Early on the morning of his second day in Newbridge, they were out a half dozen miles on the main trail, when Glastenbury saw at a distance two riders coming toward them. He studied their trail manners for a few minutes and said, “Willie, we got suspicious company up there ahead of us, and I’m going to get comfortable on the load, sort of out of sight.”
He grabbed his rifle and slid up on top of two crates wrapped in canvas, squeezing himself down in between the two crates. The two riders he could see clearly from where he peeked between the canvas shrouds.
From his view, the young shotgun rider saw the two men with hands hanging too close to their side arms for neighborliness. And they looked nervous as they came closer, with the pair splitting up and moving to each side of the wagon, another knock on their neighborliness.
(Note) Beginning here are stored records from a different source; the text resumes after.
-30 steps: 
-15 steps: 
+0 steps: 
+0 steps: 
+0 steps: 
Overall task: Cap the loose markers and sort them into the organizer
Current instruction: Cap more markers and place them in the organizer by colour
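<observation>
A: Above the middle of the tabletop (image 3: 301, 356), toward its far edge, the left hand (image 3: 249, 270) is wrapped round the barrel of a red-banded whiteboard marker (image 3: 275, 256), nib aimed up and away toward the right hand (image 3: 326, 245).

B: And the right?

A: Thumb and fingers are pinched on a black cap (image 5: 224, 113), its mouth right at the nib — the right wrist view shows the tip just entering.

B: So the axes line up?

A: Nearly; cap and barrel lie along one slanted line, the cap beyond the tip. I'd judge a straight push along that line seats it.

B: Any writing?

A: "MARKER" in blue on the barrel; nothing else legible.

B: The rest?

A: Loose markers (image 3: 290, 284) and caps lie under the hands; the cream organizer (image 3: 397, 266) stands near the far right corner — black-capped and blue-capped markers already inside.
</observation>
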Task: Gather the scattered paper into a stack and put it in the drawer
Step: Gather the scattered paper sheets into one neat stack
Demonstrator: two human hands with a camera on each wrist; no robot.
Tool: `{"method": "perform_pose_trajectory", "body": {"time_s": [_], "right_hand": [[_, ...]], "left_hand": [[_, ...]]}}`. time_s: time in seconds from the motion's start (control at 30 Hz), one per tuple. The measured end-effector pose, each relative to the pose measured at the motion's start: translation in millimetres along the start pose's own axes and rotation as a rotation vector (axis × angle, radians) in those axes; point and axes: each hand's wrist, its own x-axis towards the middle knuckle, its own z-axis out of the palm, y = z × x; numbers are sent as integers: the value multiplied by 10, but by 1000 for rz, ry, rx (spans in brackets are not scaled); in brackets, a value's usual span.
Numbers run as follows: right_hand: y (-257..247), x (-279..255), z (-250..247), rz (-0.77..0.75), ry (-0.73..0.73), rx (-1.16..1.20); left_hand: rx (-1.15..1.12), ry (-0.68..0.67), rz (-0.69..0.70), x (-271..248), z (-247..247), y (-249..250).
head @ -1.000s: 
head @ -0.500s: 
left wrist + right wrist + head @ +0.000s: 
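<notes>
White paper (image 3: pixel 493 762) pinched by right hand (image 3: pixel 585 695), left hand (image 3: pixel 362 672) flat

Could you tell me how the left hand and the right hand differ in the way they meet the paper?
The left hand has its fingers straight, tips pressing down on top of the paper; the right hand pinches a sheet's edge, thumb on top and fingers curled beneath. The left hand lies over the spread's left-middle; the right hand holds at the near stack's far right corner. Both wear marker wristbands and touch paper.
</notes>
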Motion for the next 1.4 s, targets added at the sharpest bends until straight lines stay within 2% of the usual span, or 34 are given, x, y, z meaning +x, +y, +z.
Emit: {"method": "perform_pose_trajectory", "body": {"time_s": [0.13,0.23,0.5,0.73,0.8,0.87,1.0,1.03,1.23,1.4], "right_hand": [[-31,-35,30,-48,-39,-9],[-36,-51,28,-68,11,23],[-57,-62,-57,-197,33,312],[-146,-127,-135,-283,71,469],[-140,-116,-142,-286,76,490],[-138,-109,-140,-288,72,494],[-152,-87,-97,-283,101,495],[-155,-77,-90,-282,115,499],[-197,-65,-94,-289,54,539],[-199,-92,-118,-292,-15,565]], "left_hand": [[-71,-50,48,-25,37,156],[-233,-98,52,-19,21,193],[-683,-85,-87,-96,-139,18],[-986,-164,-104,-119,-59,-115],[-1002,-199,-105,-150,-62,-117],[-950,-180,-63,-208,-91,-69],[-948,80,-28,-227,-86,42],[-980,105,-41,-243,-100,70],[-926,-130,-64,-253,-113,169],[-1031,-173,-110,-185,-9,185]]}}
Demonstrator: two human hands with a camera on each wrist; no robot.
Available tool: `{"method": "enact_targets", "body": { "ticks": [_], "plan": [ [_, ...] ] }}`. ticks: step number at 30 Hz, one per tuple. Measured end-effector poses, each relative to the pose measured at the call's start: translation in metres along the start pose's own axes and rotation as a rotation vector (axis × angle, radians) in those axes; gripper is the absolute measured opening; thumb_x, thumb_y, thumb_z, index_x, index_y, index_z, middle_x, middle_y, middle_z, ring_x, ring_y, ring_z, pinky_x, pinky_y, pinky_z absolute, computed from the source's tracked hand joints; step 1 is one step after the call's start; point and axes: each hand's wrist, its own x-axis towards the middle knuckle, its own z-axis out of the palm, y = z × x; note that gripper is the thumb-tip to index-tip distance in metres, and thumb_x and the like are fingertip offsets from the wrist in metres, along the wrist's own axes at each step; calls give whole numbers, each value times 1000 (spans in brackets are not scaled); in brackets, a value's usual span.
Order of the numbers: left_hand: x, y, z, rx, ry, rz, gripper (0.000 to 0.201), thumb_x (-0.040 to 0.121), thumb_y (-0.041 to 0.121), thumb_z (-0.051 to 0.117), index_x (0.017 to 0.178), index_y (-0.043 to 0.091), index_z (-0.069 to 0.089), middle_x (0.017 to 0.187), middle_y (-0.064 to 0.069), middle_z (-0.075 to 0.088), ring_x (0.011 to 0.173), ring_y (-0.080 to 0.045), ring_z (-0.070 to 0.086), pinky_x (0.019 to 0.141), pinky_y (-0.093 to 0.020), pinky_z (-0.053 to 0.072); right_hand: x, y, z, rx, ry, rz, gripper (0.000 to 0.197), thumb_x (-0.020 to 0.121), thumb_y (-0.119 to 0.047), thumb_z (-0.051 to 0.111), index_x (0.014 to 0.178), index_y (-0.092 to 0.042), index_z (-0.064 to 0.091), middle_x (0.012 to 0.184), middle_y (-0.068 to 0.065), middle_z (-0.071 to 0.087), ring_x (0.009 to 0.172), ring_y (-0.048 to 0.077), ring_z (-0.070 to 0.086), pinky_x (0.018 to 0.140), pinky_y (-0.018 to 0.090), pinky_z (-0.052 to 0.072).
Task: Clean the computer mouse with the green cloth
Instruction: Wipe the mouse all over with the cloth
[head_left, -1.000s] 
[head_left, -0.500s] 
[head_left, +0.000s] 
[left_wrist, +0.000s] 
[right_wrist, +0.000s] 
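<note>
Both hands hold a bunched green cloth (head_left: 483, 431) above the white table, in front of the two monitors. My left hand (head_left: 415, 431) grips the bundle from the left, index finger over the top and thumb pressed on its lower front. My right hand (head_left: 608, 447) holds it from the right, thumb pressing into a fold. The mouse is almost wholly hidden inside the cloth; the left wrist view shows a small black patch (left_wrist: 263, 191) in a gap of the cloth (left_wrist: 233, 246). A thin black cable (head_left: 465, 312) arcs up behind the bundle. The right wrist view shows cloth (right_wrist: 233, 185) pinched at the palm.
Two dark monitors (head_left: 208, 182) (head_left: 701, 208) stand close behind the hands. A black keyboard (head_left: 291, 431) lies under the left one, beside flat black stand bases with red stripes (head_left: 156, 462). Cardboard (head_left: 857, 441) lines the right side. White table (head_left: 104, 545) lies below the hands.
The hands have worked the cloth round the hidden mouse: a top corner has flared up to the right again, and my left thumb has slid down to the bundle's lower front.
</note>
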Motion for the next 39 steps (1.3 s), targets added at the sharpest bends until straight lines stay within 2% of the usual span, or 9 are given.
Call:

One of the men drew his gun and waved it at Budroy and said in a harsh and demanding voice, “Hold it there, old man. We aim to take something off your hands. Don’t make any trouble and we’ll let you go with most of your freight. We want just the one package going to the Three Circles Ranch. Now you hop down out of there and we’ll all be quiet about this.” He waved the gun again.
Glastenbury, fast as a hawk on the dip, put a single round into the hand carrying a pistol and had the rifle trained on the other man before he could move.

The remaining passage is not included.